EXERCISE: Return only these lines: the one that contains "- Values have" and every line after it through the end of the listing, exactly, without pictures.

RECORDED DATA:
━━━━━━━━

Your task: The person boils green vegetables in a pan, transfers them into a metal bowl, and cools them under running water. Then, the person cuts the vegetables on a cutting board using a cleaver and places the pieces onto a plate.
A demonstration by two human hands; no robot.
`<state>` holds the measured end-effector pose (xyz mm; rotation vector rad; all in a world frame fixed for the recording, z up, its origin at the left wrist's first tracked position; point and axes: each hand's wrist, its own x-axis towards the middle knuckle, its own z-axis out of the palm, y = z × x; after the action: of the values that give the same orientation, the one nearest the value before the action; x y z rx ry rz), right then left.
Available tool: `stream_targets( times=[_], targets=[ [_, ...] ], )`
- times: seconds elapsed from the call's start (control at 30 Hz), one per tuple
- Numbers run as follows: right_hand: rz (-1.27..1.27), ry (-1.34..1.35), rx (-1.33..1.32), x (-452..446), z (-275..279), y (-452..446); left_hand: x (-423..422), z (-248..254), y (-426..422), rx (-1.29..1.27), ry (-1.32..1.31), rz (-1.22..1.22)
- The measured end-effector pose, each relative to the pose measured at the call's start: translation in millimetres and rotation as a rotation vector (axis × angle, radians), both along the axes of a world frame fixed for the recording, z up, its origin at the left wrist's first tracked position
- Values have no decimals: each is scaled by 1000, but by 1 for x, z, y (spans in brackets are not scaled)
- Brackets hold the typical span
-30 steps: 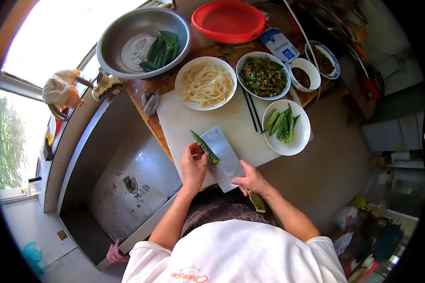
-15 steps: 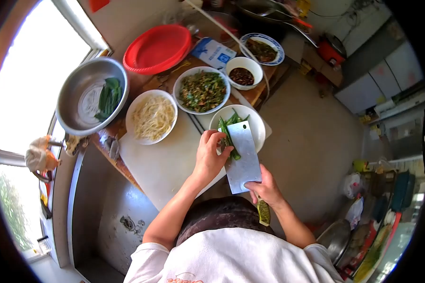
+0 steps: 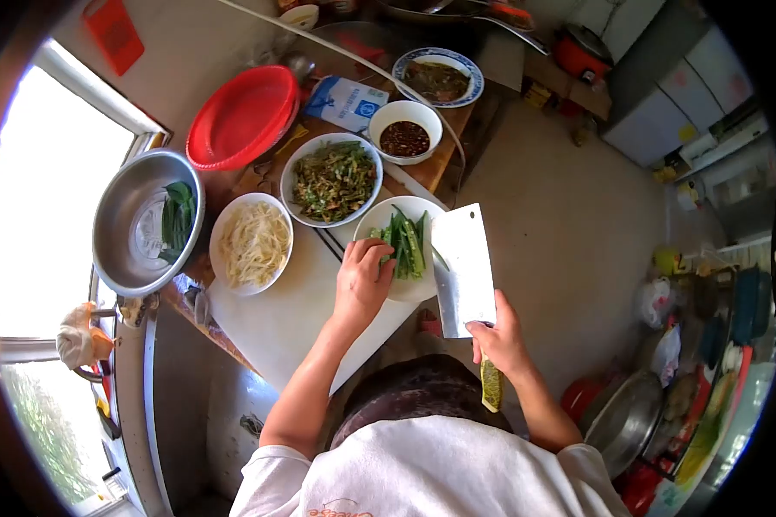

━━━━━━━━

SOLUTION FOR THIS PROBLEM:
- Values have no decimals: each is scaled by 1000, but by 1 for x, z, y (spans in brackets are not scaled)
- Brackets hold the typical span
-30 steps: 
-15 steps: 
+0 steps: 

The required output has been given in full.